Ella no solía mentir de esa forma y, aunque la mujer frente a ella la trató mal, podía comprender que lo hacía porque estaba preocupada por su hijo.

"¿Desde hace cuánto tiempo conoces a esta mujer? ¿Siquiera la conoces bien? Apenas acabas de regresar hijo, ni siquiera has visto lo bonita que se ha puesto Shelly ahora; estoy segura de que podrías enamorarte de ella con solo verla", siguió parloteando la mujer de mediana edad, tratando de convencerlo. Sus ojos enojados se suavizaban mientras veía a Lucian, pero volvían a encenderse cuando se volvía hacia Amelia.

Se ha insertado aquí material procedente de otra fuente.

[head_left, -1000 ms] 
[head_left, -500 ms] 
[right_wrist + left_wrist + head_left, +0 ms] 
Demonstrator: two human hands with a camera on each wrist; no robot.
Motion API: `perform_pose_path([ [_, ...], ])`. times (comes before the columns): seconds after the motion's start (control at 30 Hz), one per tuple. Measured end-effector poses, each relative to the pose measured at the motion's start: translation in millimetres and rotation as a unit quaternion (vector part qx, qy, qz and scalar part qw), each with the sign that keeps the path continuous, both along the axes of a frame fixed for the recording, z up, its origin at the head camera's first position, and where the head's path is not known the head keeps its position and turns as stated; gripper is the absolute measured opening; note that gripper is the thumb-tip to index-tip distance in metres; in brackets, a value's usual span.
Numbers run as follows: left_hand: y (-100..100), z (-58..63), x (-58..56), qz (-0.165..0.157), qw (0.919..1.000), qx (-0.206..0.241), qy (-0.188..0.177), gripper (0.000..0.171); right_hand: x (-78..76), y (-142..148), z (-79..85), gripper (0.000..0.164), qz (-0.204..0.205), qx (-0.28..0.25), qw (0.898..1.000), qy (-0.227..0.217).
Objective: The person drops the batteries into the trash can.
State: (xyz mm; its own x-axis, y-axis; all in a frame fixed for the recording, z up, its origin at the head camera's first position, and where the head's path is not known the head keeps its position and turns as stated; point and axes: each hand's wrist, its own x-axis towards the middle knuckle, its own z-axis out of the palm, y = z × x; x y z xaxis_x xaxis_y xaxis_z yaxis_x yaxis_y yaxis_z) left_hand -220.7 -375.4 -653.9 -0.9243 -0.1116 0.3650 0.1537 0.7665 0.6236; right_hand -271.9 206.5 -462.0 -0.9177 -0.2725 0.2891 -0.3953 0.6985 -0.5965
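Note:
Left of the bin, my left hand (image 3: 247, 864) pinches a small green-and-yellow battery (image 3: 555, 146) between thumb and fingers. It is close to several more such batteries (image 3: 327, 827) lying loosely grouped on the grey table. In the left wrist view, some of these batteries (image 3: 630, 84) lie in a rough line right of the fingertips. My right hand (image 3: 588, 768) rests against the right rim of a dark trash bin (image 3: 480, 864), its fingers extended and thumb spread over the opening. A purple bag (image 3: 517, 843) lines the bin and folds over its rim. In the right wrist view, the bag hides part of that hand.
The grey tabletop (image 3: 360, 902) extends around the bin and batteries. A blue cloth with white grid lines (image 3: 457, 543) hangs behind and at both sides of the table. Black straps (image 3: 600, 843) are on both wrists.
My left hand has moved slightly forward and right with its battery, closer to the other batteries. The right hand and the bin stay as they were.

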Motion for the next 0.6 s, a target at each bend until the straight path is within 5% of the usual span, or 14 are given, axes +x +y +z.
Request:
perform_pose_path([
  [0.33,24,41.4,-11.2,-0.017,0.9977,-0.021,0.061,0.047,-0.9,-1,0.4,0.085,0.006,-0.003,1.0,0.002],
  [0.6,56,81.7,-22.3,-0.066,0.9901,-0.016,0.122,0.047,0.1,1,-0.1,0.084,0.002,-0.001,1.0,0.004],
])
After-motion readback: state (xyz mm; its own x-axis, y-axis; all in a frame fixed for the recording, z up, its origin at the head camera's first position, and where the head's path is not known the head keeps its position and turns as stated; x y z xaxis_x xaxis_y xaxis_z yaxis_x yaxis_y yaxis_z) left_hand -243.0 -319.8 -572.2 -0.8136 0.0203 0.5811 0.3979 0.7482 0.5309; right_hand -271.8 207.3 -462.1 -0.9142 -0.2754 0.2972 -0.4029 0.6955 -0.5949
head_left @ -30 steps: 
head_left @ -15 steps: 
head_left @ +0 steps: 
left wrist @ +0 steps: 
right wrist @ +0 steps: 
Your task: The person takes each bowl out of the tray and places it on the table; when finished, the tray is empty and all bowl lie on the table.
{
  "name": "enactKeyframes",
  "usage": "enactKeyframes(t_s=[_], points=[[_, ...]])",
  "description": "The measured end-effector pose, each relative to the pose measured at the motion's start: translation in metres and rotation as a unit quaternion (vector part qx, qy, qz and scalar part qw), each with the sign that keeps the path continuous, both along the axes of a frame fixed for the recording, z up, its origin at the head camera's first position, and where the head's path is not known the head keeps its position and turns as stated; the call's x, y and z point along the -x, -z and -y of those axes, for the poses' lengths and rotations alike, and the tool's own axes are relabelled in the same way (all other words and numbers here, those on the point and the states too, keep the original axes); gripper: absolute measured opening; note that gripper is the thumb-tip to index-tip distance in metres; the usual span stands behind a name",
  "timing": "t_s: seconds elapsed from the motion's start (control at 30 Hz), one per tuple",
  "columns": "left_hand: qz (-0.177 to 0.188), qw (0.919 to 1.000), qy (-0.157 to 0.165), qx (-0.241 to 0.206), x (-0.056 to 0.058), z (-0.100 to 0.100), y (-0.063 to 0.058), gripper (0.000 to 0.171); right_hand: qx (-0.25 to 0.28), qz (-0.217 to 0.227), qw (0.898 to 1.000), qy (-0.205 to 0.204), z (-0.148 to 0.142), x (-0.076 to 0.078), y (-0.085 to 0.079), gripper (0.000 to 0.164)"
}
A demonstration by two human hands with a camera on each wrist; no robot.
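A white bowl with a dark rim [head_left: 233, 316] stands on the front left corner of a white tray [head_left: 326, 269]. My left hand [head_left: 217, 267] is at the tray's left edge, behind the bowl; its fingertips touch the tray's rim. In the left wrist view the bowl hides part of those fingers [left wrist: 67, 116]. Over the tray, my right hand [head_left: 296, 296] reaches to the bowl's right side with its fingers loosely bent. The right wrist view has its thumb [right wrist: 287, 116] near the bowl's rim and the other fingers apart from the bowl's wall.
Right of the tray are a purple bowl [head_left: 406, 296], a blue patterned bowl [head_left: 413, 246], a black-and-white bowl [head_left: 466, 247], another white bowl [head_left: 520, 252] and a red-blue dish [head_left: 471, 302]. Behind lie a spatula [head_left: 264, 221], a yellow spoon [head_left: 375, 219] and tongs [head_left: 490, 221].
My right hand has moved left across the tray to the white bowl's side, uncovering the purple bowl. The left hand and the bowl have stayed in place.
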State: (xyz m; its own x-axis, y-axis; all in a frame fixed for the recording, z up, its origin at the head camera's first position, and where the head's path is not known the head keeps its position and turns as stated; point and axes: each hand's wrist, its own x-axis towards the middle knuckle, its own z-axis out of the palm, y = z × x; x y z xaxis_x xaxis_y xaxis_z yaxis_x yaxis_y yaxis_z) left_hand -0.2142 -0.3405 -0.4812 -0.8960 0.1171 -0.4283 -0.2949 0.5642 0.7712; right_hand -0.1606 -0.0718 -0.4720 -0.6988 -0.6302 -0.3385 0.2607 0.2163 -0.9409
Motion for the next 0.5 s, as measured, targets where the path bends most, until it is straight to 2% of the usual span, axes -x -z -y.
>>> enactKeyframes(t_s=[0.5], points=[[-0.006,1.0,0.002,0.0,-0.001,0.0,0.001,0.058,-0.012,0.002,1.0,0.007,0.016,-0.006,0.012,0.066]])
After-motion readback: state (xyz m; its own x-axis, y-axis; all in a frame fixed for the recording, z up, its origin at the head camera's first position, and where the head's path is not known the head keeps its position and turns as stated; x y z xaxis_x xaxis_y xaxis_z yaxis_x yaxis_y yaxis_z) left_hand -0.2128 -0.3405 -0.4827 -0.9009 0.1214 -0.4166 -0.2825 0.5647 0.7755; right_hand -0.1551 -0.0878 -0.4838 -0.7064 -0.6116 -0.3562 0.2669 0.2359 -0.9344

"Has dicho que 'podría' enamorarme de ella con solo verla, ¿no es así?". Esta vez habló lentamente y luego añadió con un brilló particular en los ojos: " ¡Pero mamá, ya me he enamorado a primera vista y fue de Amelia!".

'Oh, Dios mío, ¿en qué problema me metí?', pensó Amelia al escuchar la declaración de amor de Lucian. ¿De verdad estaba fingiendo? Bueno, si era tan bueno actuando, debería considerar convertirse en actor.

"Francis, Lucian ha crecido y tiene el derecho a tomar las riendas de su destino. No debemos interferir con su decisión, mejor regresemos a casa". Nicolas dio un largo suspiro y luego se volvió hacia el hombre de traje que estaba junto a él. "Llévame de regreso a la Mansión Zhan", le pidió.

"No deberías ser tan liberal con el muchacho, Nicolas, no dejes que se arruine la vida así. ¡Más tarde de arrepentirás!". Dicho eso, a la mujer no le quedó de otra que seguirlo fuera de la habitación.